PROBLEM DETAILS: In the data below, one line contains "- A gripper" and a later one contains "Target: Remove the". Print both, with every line between them, exactly and alone.

Stored data entries:
· · ·
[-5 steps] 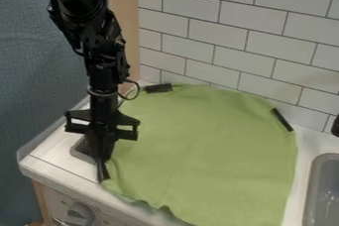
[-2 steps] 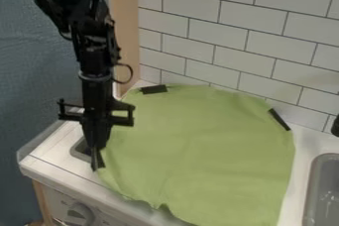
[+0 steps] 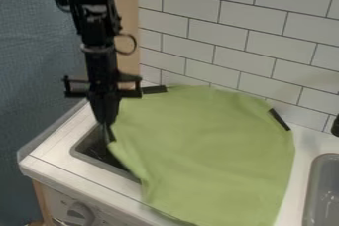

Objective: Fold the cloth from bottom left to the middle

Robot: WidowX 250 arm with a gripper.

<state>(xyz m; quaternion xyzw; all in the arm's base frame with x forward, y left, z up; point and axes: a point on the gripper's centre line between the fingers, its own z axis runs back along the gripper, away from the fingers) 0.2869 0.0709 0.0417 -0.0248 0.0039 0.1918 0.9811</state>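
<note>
My gripper [image 3: 108,134] is pinching the green cloth [image 3: 212,150] by the edge at my tips, its bulk spread beside and below me, and I judge it light and limp (nothing breakable), best held close to that loose rim.

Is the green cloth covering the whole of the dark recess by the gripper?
No, part of the recess shows to the left of the cloth.

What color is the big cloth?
The cloth is green, as the camera view shows.
</note>
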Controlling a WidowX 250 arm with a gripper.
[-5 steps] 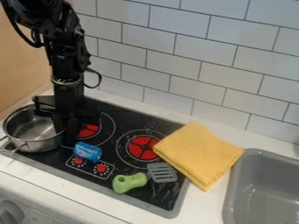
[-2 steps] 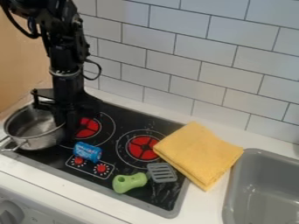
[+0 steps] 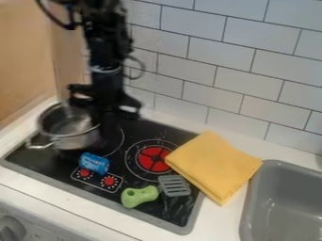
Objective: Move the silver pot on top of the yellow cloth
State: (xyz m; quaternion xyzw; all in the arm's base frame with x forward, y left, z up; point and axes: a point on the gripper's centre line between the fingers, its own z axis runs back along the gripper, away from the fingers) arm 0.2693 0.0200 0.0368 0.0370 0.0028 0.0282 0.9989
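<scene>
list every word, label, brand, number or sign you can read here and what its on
None can be read for certain.
Small blue cylinder: pale lettering on its side, too blurred to read.
Red knobs: tiny white marks ringed around them, too small to make out.
Front panel, near the grey dial: faint marks, too blurred to read.

One pot [image 3: 70,140] is at the left side of the end effector [image 3: 108,131], and one stovetop [image 3: 37,162] lies below it, marked with two burner rings [image 3: 153,159]. On the camera side of the end effector are one blue can [image 3: 94,163], two red dials [image 3: 108,180] and one grey knob [image 3: 11,228]. To its right are one spatula [image 3: 140,196], one cloth [image 3: 213,165] and one sink [image 3: 286,202].
</scene>
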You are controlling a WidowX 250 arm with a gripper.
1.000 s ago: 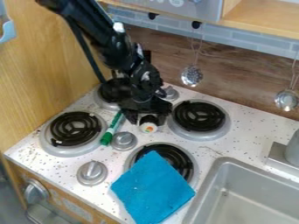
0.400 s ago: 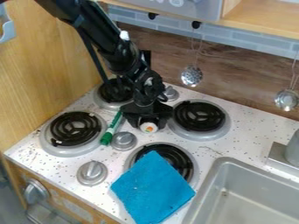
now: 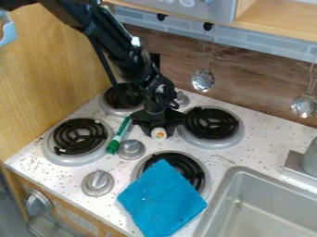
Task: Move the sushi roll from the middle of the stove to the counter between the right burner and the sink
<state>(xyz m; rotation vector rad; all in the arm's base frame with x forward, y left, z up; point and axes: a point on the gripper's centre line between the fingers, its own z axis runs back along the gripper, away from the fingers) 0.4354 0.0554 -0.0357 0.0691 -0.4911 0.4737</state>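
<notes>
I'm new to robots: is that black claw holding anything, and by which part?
The gripper is right at the small white object with an orange spot, but any hold can't be told.

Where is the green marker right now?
In the camera view, the green marker lies on the white stovetop, between the left front burner and the silver knob beside it.

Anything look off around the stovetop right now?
Two things: a blue cloth lies partly over the front burner, an odd spot for fabric, and a green marker lies between the left burner and a knob. I see no obvious spill.
</notes>
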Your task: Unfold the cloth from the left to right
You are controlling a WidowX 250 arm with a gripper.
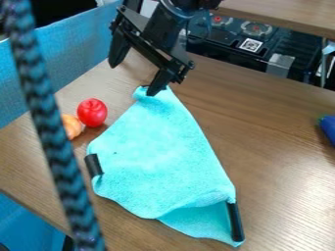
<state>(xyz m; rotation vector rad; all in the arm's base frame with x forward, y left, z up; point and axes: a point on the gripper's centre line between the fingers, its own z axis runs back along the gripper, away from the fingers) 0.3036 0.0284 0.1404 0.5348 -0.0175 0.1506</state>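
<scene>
- In the camera view, the black gripper (pixel 134 80) comes down from the top edge, left of the middle, above the wooden table (pixel 275 147).
- Its two fingers stand wide apart: one is at the left, over the table, and the other has its tip at the upper corner of the cloth. Nothing is held between them. Whether this tip presses on the cloth or is only just over it, I cannot tell.
- The turquoise cloth (pixel 157 147) lies on the table, in the middle of the view, narrow at the top and more broad toward the bottom.
- At its lower right part the cloth is folded: one layer lies over another, and the under layer comes out below the edge of the upper one.
- A black strip (pixel 93 165) is at the left edge of the cloth, and a second black strip (pixel 235 221) is at its lower right edge.
- Left of the cloth there is a red round thing (pixel 92 112), and just beside it an orange thing (pixel 70 126), partly hidden by a braided cord (pixel 56 137).
- This cord crosses the left side of the view from top to bottom.
- At the right edge a blue thing (pixel 329 129) is partly visible.
</scene>
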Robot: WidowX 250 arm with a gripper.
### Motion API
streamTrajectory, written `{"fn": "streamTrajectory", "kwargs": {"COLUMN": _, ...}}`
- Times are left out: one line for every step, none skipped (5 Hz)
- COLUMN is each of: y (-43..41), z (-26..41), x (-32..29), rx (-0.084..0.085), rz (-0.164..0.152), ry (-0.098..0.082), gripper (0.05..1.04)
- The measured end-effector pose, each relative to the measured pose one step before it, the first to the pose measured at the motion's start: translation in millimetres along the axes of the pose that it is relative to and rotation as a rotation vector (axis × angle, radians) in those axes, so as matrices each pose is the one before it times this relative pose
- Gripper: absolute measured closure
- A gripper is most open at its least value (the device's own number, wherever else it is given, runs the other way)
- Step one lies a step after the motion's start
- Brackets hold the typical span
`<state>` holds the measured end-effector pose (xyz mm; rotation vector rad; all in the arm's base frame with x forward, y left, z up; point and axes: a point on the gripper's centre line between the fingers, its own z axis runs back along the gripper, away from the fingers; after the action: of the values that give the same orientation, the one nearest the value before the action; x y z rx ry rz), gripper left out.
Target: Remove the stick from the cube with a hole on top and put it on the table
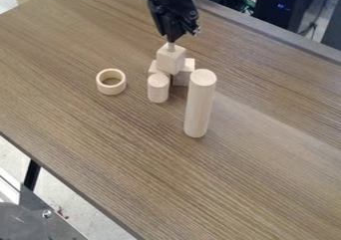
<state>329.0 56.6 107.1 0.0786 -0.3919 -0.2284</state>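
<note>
One stick (171,47) stands in the top of the raised cube (170,60) — the gripper (172,38) above has its fingers drawn narrow, holding the stick's upper end.

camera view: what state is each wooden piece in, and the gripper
gripper, at the stick's upper end
stick, upright at the cube's top
cube, raised, stacked on lower blocks
lower blocks, partly hidden under the cube
short cylinder, standing upright
tall cylinder, standing upright
ring, lying flat, opening up
</note>
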Motion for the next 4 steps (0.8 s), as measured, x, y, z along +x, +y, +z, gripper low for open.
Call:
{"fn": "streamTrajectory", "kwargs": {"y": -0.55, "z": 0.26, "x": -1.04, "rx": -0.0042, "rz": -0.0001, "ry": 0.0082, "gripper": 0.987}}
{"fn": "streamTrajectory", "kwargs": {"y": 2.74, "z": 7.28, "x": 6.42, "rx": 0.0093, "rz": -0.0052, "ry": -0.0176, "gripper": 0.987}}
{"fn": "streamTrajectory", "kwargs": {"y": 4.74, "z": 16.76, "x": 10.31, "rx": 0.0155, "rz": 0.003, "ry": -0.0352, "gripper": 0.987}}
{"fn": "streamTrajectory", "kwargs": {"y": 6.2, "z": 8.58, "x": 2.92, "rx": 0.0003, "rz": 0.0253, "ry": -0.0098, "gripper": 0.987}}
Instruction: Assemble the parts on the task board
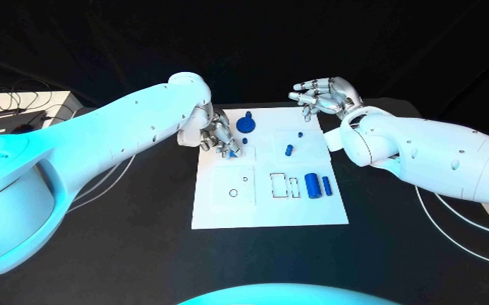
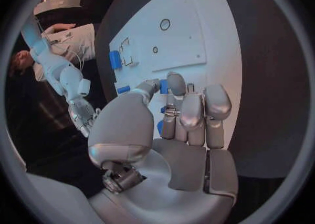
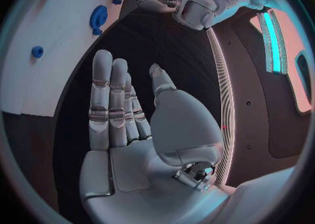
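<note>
The white task board (image 1: 267, 206) lies mid-table. My left hand (image 1: 218, 138) is down on its far left part, thumb and fingers closed round a small blue part (image 2: 163, 87) that peeks out between them. Beside that hand lie a blue gear (image 1: 248, 123) and a tiny blue piece (image 1: 244, 141). A blue peg (image 1: 288, 150) lies mid-board, and two blue cylinders (image 1: 313, 186) sit at the right edge. My right hand (image 1: 324, 96) hovers past the board's far right corner, fingers straight and apart, palm (image 3: 141, 155) bare. The gear (image 3: 98, 18) appears on the board (image 3: 39, 82) ahead of it.
Round and rectangular recesses (image 1: 278, 185) are cut into the near half of the board. Cables (image 1: 20, 100) and a pale box lie at the table's far left. Black tabletop (image 1: 122, 248) surrounds the board.
</note>
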Controlling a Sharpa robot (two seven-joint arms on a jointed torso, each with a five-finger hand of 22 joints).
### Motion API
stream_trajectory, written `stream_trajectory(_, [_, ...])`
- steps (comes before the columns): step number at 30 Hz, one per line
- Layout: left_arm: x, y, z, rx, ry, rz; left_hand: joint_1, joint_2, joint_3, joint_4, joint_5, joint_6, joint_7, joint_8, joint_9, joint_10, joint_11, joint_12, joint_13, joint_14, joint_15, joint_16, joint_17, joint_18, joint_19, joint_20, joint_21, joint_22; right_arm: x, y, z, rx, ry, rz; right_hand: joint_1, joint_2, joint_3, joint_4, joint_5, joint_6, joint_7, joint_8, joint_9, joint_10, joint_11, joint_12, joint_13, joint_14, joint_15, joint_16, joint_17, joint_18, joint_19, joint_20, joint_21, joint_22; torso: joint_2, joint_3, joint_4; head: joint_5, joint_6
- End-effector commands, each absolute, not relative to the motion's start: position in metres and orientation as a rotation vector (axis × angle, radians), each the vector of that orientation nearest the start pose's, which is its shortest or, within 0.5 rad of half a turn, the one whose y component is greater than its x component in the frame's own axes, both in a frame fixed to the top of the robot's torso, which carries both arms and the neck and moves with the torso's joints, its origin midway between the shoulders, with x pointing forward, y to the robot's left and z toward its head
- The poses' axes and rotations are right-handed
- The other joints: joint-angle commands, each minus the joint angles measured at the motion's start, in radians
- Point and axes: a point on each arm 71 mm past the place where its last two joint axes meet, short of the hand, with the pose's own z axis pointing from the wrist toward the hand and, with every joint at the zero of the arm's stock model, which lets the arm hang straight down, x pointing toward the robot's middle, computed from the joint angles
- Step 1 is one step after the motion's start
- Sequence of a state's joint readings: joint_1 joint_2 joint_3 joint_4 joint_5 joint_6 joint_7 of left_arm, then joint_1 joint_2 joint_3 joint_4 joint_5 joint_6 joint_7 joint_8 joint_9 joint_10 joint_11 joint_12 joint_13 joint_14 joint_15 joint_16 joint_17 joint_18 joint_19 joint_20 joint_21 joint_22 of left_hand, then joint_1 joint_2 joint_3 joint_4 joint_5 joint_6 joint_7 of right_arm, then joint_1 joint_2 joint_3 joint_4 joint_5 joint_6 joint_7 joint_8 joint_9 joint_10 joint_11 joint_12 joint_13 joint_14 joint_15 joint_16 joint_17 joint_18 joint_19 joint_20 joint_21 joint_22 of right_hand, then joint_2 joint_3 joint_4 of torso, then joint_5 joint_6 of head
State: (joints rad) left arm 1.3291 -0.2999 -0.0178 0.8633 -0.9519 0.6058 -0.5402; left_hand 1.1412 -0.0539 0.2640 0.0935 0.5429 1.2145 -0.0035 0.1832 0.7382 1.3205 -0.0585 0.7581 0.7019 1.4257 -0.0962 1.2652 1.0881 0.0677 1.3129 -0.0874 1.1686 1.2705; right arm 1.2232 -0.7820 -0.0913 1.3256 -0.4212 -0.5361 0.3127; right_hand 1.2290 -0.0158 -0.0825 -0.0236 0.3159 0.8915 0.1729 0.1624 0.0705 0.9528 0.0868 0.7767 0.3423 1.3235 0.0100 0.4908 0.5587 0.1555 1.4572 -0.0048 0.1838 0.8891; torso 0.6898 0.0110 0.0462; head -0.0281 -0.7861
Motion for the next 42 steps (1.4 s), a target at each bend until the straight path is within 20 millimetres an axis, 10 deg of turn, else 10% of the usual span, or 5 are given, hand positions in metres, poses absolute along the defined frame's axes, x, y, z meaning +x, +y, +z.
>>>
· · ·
WRITTEN RESPONSE:
- A gripper is most open at its least value (the device's own number, wherever else it is given, runs the other way)
- Step one lies a step after the motion's start
- Brackets hold the typical span
`<state>` holds the measured end-effector pose (xyz mm; rotation vector rad; all in the arm's base frame with x forward, y left, z up; point and axes: a point on the gripper's centre line between the fingers, its own z axis runs back along the gripper, away from the fingers; after the action: of the values that give the same orientation, the one nearest the value before the action; x y z rx ry rz), gripper left out.
Target: Remove the stick from the cube with a hole on top and put it on the table

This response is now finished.